Your instructions: Type again, exactly, the lines below from the start through the line that includes "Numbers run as".

Data for the task:
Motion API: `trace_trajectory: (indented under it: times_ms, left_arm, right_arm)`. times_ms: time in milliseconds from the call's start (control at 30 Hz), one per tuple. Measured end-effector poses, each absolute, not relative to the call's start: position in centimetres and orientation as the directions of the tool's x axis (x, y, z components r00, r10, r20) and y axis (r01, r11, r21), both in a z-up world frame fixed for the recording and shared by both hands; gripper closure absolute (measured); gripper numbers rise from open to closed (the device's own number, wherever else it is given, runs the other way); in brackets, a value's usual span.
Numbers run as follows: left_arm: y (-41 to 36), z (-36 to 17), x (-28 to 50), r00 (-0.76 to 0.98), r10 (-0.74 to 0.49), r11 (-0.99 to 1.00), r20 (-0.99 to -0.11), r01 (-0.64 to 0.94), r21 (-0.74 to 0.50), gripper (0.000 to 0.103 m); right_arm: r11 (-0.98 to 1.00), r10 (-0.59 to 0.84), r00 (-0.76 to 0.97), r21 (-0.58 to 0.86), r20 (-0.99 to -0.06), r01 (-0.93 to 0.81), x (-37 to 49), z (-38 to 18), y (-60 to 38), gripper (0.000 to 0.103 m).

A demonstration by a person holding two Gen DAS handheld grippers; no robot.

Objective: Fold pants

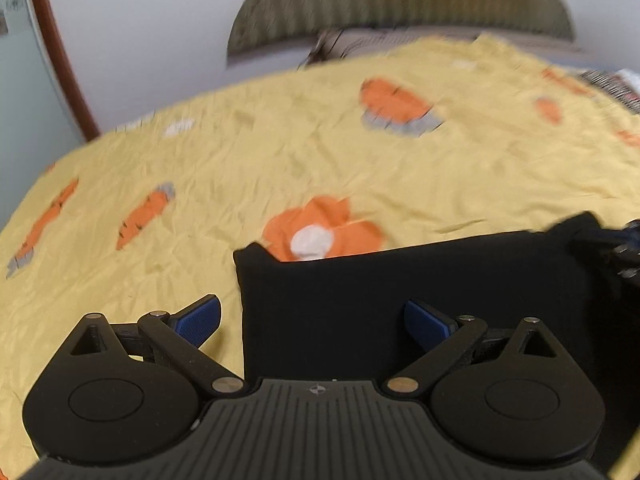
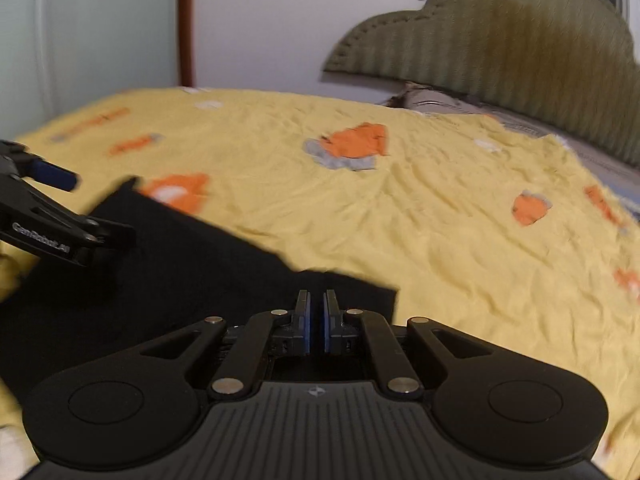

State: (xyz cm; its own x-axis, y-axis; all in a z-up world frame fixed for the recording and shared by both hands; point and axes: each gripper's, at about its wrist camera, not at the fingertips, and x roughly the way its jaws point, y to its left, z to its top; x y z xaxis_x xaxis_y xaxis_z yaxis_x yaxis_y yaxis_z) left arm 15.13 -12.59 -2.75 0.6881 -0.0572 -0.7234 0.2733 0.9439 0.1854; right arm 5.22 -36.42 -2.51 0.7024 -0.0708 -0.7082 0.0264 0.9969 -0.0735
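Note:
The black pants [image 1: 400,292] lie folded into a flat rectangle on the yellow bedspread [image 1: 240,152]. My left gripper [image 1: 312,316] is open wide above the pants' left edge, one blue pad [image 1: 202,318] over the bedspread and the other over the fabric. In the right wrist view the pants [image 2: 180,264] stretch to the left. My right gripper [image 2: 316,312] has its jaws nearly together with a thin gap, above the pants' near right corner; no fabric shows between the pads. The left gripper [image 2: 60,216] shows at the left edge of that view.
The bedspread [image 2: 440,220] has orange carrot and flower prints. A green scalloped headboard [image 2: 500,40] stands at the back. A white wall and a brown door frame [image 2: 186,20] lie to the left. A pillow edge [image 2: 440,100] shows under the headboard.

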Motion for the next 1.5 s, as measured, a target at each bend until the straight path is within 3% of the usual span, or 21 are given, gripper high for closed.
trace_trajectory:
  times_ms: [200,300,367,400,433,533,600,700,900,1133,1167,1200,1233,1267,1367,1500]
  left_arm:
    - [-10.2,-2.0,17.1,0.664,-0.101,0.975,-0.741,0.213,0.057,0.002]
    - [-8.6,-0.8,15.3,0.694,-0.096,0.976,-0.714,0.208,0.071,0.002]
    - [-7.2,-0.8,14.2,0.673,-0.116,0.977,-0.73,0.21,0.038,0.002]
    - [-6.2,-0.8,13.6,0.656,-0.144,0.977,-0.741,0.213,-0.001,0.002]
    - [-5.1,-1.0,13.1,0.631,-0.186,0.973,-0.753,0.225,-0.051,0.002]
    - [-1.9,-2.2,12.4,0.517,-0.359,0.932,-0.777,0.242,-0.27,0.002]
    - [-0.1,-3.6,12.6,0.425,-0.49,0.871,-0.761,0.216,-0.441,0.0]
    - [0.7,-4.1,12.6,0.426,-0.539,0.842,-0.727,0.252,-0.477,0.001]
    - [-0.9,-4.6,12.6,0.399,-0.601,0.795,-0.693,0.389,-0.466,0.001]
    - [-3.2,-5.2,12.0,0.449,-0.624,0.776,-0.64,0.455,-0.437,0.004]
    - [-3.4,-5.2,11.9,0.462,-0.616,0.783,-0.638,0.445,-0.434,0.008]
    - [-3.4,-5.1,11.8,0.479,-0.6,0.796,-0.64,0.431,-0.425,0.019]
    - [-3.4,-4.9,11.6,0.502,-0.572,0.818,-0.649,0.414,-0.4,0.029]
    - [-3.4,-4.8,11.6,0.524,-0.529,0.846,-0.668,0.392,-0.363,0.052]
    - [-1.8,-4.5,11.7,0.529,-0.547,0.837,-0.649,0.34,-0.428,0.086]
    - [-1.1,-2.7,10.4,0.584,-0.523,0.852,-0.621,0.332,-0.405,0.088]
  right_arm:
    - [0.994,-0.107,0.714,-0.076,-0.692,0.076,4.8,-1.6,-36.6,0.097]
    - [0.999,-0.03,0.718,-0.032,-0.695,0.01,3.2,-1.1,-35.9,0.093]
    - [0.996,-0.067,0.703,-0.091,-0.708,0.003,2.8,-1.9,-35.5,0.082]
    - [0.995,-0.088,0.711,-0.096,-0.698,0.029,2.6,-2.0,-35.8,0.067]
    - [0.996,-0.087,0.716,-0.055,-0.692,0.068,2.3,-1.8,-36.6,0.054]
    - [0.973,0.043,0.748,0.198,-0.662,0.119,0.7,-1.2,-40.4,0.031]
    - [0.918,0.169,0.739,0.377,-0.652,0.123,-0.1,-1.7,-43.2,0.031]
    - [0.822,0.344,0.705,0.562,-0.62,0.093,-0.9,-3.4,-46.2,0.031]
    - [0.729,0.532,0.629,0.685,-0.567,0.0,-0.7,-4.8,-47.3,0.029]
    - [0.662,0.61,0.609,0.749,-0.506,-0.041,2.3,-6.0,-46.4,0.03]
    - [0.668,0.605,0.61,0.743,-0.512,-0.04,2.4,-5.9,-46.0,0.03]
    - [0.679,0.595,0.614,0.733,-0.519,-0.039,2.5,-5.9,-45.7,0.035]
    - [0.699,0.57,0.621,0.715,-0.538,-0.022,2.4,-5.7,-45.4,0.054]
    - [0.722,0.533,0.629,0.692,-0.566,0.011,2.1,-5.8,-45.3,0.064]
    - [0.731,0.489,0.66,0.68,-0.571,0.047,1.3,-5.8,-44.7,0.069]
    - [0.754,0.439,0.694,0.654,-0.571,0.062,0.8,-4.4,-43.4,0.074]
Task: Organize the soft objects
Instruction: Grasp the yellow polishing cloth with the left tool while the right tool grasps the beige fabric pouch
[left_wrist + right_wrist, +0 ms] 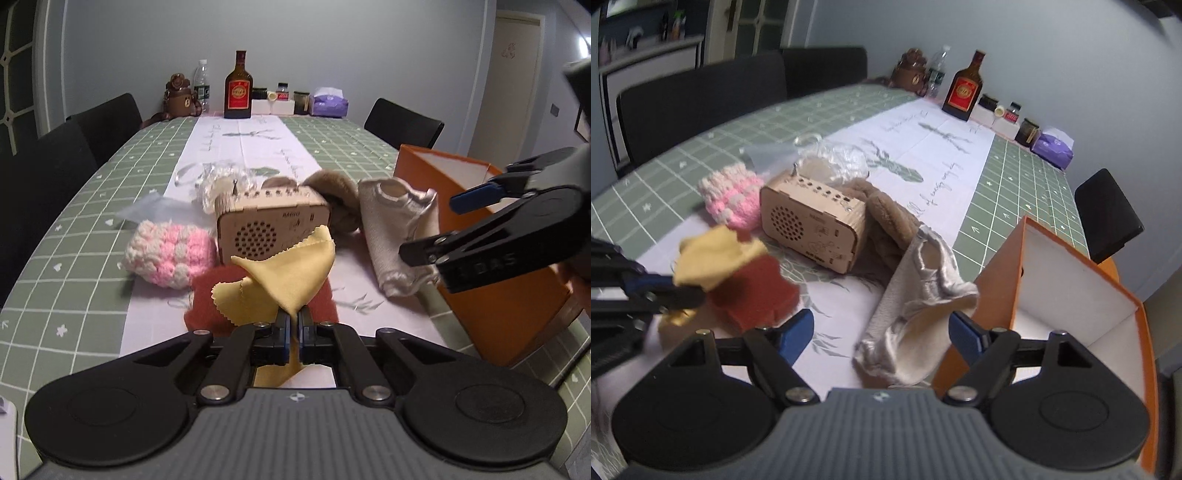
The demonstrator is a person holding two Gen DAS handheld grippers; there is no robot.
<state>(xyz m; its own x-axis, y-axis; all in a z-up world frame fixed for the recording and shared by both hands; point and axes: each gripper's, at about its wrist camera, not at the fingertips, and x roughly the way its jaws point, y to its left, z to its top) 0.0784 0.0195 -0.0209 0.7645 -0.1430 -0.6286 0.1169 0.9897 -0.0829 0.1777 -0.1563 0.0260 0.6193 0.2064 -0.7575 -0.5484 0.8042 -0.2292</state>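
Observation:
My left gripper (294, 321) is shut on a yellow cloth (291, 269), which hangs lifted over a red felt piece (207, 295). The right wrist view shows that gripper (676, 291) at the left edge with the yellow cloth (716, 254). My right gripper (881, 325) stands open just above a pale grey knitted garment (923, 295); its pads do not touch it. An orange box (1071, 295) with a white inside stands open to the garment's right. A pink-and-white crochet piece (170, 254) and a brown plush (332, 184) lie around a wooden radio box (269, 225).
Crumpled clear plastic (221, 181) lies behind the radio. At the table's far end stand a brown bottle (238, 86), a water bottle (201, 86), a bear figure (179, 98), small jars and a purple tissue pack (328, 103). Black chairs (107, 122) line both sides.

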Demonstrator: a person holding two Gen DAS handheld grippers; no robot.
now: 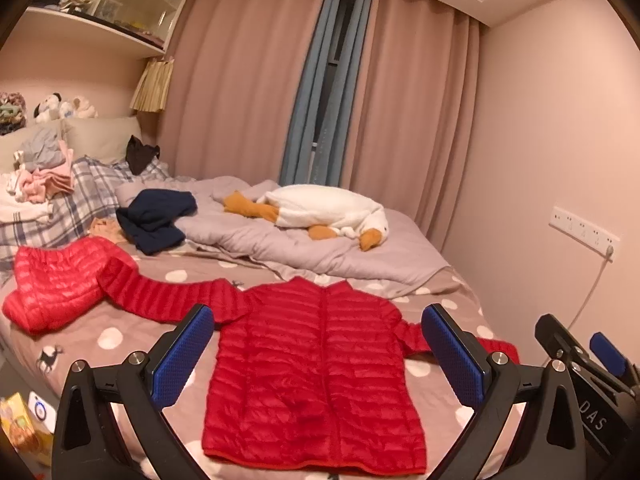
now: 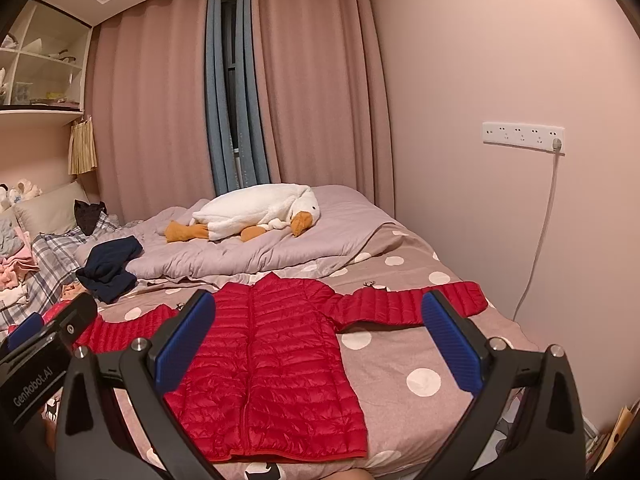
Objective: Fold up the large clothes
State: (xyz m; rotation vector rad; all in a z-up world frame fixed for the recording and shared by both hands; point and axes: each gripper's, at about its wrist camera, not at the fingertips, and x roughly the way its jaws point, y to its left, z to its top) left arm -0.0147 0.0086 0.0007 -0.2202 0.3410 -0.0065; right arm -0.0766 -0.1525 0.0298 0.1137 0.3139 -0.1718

Response area:
Motion API: `trace_trajectory: (indented under it: times_ms, left_arm, right_arm)`. times_ms: time in milliseconds from the call's start (control at 30 Hz), one per tuple. Measured end-effector poses, each absolute, not relative to the call's start: position in centimetres and orientation as the directions of the tool's x axis (x, y, z components r00, r10, r20) and y axis (r01, r11, r21), both in a z-up world frame fixed for the recording and shared by both hands; gripper closure absolute (measured); gripper numbers rise from open to closed (the device's own number, wherever else it is given, runs the other way); in brackets, a value's usual span.
Numbers run as follows: left_arm: y (-41 to 36), z (-36 to 17), x (-28 to 50), r00 (-0.76 to 0.98), r10 (-0.74 to 0.49), r11 (-0.99 to 1.00), r20 (-0.99 to -0.11), r01 (-0.64 to 0.94), r21 (-0.74 to 0.50), gripper (0.000 to 0.103 m); right_arm: r11 (-0.98 to 1.00), r10 (-0.59 to 0.84), r00 (-0.76 to 0.97), r21 (-0.58 to 0.86), r20 (-0.99 to -0.06), r01 (-0.93 to 0.81), x (-37 to 49), z (-38 to 18), y (-60 to 38), gripper (0.000 to 0.103 m).

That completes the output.